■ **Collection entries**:
*** Block opens ***

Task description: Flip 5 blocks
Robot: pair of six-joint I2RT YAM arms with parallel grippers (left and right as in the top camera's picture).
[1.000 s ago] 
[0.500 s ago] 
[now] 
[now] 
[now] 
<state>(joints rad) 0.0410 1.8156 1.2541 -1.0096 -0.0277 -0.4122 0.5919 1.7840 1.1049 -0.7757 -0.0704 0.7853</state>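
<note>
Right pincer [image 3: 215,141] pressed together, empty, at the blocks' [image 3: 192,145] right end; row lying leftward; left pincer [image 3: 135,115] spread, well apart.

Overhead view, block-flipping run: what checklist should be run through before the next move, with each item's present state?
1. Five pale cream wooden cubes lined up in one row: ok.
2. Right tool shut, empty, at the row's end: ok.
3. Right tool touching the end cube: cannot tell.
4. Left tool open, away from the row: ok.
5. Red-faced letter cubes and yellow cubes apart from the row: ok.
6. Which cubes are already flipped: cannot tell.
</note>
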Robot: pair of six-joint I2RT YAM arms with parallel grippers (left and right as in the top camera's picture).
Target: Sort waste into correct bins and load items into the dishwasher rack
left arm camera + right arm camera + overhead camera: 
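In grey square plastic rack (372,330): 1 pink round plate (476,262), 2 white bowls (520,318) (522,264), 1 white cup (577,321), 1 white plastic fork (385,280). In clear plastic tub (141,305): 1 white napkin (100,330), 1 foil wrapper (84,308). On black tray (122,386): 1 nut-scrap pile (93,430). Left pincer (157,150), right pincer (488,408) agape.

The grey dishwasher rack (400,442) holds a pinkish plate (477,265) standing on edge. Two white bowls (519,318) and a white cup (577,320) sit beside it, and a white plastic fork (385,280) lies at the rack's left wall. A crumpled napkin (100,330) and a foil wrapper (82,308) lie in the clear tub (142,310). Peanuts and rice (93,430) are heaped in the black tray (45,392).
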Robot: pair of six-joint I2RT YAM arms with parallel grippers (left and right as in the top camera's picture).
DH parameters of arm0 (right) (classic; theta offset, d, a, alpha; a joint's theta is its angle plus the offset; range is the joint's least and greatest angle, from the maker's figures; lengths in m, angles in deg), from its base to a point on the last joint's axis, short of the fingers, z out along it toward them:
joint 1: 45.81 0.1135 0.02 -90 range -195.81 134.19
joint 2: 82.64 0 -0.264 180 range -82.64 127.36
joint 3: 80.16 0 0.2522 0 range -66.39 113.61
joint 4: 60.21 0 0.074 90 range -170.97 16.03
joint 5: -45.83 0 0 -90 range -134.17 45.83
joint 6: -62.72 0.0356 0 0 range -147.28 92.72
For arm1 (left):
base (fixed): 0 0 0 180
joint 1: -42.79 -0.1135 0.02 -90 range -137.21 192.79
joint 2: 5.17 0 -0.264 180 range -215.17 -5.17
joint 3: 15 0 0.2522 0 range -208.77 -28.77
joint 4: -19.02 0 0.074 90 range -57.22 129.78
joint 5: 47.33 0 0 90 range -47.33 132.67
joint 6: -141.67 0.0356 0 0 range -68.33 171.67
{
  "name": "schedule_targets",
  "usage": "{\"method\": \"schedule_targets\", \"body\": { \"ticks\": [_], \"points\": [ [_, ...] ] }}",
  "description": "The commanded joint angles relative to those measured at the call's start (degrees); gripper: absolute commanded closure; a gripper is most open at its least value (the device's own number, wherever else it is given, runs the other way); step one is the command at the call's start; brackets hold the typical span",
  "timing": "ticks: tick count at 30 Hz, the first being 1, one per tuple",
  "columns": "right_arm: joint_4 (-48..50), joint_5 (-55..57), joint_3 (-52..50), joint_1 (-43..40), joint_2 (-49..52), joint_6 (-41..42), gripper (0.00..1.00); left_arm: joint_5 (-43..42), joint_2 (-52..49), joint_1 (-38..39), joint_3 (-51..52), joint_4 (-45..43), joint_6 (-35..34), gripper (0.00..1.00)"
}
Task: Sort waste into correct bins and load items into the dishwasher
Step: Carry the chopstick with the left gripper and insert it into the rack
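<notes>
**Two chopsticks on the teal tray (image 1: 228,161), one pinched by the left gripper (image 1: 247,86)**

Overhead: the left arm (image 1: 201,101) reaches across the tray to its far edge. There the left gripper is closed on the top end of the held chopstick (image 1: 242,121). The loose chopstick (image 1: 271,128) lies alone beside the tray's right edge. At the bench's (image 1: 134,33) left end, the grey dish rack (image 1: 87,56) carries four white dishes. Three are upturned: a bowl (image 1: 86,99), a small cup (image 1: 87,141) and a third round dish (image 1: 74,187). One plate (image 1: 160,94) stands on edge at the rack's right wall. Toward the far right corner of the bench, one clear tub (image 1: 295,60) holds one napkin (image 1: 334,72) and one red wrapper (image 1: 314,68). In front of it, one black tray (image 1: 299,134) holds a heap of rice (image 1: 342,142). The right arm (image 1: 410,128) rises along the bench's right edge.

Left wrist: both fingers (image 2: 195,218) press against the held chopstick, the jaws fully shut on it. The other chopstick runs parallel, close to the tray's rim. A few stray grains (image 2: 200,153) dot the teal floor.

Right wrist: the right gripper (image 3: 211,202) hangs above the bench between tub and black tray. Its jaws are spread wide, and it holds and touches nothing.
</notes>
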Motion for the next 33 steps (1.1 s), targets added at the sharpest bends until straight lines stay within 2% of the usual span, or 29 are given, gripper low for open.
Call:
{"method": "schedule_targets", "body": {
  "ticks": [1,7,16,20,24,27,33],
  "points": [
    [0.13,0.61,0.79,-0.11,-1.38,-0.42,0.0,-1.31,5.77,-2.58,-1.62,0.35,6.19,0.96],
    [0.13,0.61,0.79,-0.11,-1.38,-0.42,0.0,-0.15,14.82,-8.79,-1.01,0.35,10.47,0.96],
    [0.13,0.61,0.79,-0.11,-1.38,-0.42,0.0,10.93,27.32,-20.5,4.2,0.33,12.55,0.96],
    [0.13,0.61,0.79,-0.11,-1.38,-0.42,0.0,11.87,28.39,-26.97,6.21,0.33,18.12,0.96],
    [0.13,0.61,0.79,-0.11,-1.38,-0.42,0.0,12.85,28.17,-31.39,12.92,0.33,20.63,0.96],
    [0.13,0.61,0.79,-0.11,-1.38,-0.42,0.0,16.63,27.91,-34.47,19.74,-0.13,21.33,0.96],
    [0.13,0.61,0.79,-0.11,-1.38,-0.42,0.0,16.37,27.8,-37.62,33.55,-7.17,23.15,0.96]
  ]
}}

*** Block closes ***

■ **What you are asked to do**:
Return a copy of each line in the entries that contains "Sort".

■ **The completed task**:
Target: Sort waste into correct bins and load items into the dishwasher rack
Task: Sort waste into correct bins and load items into the dishwasher

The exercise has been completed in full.